Regarding the foreseeable future, the World Bank is optimistic that - despite weaker commodity prices - the nation's economic outlook is positive due to rising private and government consumption, partly lifted by the upcoming elections. In 2018 Indonesia will organize local elections, while legislative and presidential elections are scheduled for 2019.

Recent Developments

Indonesia's economic growth touched 5.2 percent year-on-year (y/y) in the fourth quarter of 2017, the highest growth in six quarters. Accelerating economic growth was driven by higher domestic demand, stronger investment, and rising private and government consumption. Albeit slowing, Indonesia's export and import growth remained robust due to a sustained recovery in global trade and commodity prices.

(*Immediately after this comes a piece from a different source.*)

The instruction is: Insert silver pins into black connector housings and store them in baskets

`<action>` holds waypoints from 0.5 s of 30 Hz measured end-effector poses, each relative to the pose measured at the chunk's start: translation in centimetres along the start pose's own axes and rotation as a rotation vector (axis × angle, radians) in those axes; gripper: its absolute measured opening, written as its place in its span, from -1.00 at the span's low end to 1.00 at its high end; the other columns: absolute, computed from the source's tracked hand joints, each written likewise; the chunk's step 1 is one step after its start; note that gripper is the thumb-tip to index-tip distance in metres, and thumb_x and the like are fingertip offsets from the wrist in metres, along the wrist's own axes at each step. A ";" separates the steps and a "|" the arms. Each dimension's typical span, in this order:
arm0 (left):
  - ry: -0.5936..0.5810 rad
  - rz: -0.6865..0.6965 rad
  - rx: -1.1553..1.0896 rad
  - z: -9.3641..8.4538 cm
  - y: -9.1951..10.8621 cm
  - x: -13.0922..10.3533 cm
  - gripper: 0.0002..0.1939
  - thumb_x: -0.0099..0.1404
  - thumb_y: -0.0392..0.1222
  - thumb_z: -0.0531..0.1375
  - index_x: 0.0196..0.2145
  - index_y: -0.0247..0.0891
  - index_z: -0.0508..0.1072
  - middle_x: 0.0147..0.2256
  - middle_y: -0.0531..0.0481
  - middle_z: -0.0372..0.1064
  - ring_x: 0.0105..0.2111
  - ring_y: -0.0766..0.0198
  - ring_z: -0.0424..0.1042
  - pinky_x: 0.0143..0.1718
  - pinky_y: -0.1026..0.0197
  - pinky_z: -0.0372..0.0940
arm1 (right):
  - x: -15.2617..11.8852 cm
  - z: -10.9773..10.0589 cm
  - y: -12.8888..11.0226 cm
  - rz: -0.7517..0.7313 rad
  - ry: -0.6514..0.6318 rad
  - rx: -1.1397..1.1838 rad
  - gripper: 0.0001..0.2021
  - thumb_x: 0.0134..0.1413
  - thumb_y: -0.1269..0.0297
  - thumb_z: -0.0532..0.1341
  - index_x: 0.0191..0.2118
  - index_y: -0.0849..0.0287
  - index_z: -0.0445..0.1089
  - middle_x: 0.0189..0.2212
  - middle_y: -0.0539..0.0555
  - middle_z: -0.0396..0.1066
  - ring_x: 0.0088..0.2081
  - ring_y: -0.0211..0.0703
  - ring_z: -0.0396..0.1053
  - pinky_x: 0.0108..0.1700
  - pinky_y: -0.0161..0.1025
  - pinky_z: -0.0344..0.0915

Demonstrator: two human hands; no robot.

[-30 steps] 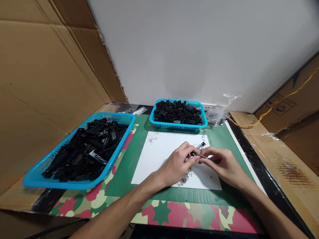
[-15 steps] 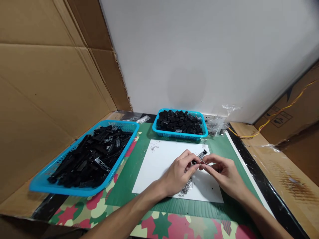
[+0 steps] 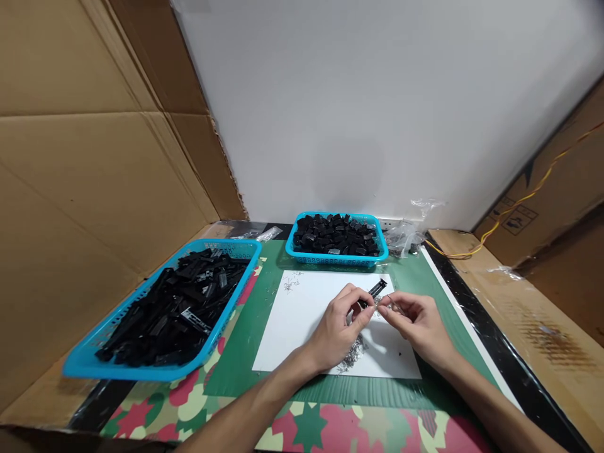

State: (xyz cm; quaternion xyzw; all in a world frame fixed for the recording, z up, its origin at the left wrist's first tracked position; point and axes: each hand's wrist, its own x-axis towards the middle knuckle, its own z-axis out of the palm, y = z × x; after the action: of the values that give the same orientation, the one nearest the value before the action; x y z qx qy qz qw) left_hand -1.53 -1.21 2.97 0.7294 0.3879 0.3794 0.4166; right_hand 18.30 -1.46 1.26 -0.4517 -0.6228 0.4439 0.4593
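My left hand [image 3: 340, 322] is closed round a slim black plastic part [image 3: 379, 287], whose far end sticks out up and to the right beyond the fingers. Close beside it, my right hand [image 3: 418, 321] has thumb and forefinger pinched together, the tips almost meeting those of the left. Whatever sits in that pinch is too small to make out. Both hands are just above a white sheet [image 3: 297, 314]. A pile of tiny silvery metal pieces [image 3: 352, 357] lies under and beside my left hand, and more small bits [image 3: 291, 283] are scattered at the sheet's far left corner.
At the left stands a large blue basket [image 3: 236, 290] heaped with long black parts. A smaller blue basket [image 3: 337, 258] of short black pieces stands behind the sheet. Clear plastic bags [image 3: 404, 238] lie to its right. Cardboard [image 3: 94, 157] and a grey-white wall [image 3: 349, 94] enclose the table.
The view has shifted slightly. A thin metal piece seen between my fingertips earlier no longer shows clearly, and the black part has turned a little. Both hands stay close together.
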 end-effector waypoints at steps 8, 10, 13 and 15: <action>0.036 0.039 -0.041 0.0 -0.4 0.3 -0.73 0.56 -0.08 0.04 0.05 -0.18 0.45 -0.05 -0.09 0.42 -0.05 0.16 0.40 0.03 0.13 0.26 | -0.9 -0.4 -0.6 -0.269 0.164 -0.265 -0.83 0.21 0.21 0.29 -0.34 0.18 0.54 -0.67 -0.14 0.05 -0.62 -0.33 -0.04 -0.54 -0.29 -0.04; 0.061 0.010 -0.070 0.2 -0.7 0.3 -0.69 0.53 -0.07 0.11 0.16 -0.14 0.35 -0.02 -0.08 0.41 -0.05 0.17 0.40 0.00 0.15 0.27 | -1.0 -0.5 -0.7 -0.371 0.187 -0.362 -0.86 0.23 0.27 0.27 -0.31 0.17 0.55 -0.66 -0.10 0.16 -0.62 -0.32 0.01 -0.54 -0.29 0.01; 0.055 -0.010 -0.083 0.3 -1.0 0.3 -0.54 0.50 -0.06 0.17 0.29 -0.10 0.25 -0.03 -0.07 0.41 -0.11 0.22 0.40 -0.05 0.17 0.29 | -1.0 -0.6 -0.7 -0.502 0.210 -0.488 -0.85 0.26 0.34 0.23 -0.28 0.15 0.56 -0.63 -0.05 0.29 -0.61 -0.30 0.12 -0.52 -0.29 0.10; 0.032 -0.007 -0.076 0.4 -1.0 0.3 -0.50 0.50 -0.07 0.17 0.33 -0.08 0.24 -0.04 -0.06 0.42 -0.15 0.24 0.39 -0.07 0.18 0.29 | -0.9 -0.7 -0.5 -0.588 0.205 -0.556 -0.83 0.27 0.40 0.20 -0.26 0.14 0.57 -0.64 -0.04 0.32 -0.61 -0.30 0.16 -0.52 -0.30 0.13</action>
State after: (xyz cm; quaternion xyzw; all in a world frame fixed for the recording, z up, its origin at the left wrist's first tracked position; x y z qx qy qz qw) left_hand -1.34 -0.74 1.98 0.7054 0.3823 0.4042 0.4391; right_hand 19.02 -2.33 1.71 -0.4032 -0.7724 0.0616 0.4869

Net exports, however, were a drag on growth in Q4-2017 as imports grew at a faster pace than exports, partly reflecting higher investment in machines and equipment. After significant destocking in Q3-2017, inventories accumulated in the next quarter, contributing positively to GDP growth. On the production side, manufacturing continued to contribute the most to growth among the nine production sectors, while construction and other services sectors saw the largest growth.

Headline consumer price inflation eased to an average of 3.5 percent (y/y) in Q4-2017 from 3.8 percent (y/y) in the preceding quarter, largely due to muted food price inflation, which reached the lowest quarterly average in 14 years. Core inflation in Q4-2017 remained unchanged from the 3 percent in the preceding quarter, the lowest quarterly average on record, reflecting stable inflationary pressures as the economy operates at near-full employment. In annual terms, headline inflation was 3.8 percent, higher than the 3.5 percent in 2016, predominantly due to increases in administered prices, notably the three electricity tariff hikes in the first half of 2017.

Indonesia's macro financial conditions remained stable. Bond yields declined by an average of 150 basis points (bps) across all tenors in 2017, following a 90 bps drop in the preceding year. Monetary policy remained stable with the policy interest rate being held steady at 4.25 percent in Q4-2017, following the two consecutive 25 bps cuts in Q3-2017. Gross capital inflows in 2017 surged more than three times that of 2016 on improved investor confidence due to the credit rating upgrades.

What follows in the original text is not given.